• Required work: Working from the listing below, pick each line containing the word "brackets" and copy it.

━━ Supplied data ━━

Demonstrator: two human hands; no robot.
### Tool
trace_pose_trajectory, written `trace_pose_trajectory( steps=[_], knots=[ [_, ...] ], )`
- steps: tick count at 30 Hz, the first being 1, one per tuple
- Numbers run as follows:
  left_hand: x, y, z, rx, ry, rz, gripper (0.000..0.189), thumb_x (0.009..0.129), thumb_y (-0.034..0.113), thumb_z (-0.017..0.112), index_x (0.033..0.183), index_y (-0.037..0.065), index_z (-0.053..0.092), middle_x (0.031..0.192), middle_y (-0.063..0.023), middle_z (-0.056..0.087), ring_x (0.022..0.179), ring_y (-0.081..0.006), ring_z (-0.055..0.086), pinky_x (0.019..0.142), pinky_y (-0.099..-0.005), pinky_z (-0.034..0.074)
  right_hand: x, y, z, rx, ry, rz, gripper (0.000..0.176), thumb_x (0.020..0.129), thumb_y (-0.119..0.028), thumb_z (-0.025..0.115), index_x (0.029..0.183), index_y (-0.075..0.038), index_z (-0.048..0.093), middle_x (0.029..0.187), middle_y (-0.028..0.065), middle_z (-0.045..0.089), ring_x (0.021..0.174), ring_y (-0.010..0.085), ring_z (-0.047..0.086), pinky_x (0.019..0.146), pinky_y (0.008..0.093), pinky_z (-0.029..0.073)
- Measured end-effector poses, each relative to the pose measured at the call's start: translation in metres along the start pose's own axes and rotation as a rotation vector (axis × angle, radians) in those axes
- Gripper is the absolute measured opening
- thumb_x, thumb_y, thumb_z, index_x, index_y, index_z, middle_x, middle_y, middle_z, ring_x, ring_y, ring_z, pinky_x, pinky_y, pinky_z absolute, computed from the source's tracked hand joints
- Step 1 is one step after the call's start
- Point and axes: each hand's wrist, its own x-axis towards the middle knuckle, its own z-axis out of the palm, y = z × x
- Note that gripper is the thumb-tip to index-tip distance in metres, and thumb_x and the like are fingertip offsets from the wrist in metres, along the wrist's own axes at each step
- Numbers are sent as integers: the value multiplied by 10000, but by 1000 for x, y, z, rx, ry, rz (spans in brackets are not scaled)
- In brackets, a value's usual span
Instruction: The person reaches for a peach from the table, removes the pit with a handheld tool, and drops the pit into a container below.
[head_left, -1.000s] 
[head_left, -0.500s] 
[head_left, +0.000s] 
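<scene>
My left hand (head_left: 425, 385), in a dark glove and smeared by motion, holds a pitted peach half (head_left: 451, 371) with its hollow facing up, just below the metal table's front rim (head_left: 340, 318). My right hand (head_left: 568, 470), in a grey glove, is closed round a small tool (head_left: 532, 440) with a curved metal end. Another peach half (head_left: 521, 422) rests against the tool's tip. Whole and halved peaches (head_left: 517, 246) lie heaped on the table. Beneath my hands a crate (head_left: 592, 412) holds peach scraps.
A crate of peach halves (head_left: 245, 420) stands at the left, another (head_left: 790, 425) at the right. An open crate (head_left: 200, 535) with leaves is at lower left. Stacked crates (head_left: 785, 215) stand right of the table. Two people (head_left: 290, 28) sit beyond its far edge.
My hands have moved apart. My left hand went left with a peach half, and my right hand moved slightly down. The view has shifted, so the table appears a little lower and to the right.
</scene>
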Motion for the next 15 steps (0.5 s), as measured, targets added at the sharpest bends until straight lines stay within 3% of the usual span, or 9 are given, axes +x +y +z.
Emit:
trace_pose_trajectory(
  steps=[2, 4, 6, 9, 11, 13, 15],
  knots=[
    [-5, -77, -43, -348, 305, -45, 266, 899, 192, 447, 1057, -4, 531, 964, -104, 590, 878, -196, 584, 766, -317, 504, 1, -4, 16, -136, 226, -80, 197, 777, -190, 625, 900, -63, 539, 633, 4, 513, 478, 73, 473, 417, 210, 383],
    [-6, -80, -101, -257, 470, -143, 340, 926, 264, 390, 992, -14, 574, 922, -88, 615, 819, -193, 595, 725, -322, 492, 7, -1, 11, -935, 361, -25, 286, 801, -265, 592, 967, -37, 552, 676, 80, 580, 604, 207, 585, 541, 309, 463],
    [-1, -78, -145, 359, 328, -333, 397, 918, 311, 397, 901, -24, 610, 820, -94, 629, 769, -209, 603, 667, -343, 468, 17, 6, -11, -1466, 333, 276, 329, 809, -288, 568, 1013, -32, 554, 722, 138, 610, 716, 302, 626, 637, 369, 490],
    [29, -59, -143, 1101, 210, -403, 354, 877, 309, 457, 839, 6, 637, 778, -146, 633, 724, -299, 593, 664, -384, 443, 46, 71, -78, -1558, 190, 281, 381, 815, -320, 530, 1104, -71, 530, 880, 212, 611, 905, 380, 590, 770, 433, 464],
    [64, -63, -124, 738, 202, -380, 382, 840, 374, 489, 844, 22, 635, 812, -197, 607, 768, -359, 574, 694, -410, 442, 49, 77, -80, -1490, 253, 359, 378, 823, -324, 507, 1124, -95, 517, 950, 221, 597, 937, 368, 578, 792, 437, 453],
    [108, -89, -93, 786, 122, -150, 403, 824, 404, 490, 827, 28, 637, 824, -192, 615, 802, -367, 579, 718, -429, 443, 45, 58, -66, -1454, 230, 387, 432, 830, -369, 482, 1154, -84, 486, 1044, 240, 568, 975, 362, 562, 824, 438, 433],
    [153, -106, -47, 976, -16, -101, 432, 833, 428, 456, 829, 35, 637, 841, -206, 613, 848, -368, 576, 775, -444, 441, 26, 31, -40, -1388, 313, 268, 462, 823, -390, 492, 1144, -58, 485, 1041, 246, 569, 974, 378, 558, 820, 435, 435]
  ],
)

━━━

• Solution to the exercise:
- Numbers are sent as integers: the value multiplied by 10000, but by 1000 for x, y, z, rx, ry, rz (spans in brackets are not scaled)
- In brackets, a value's usual span

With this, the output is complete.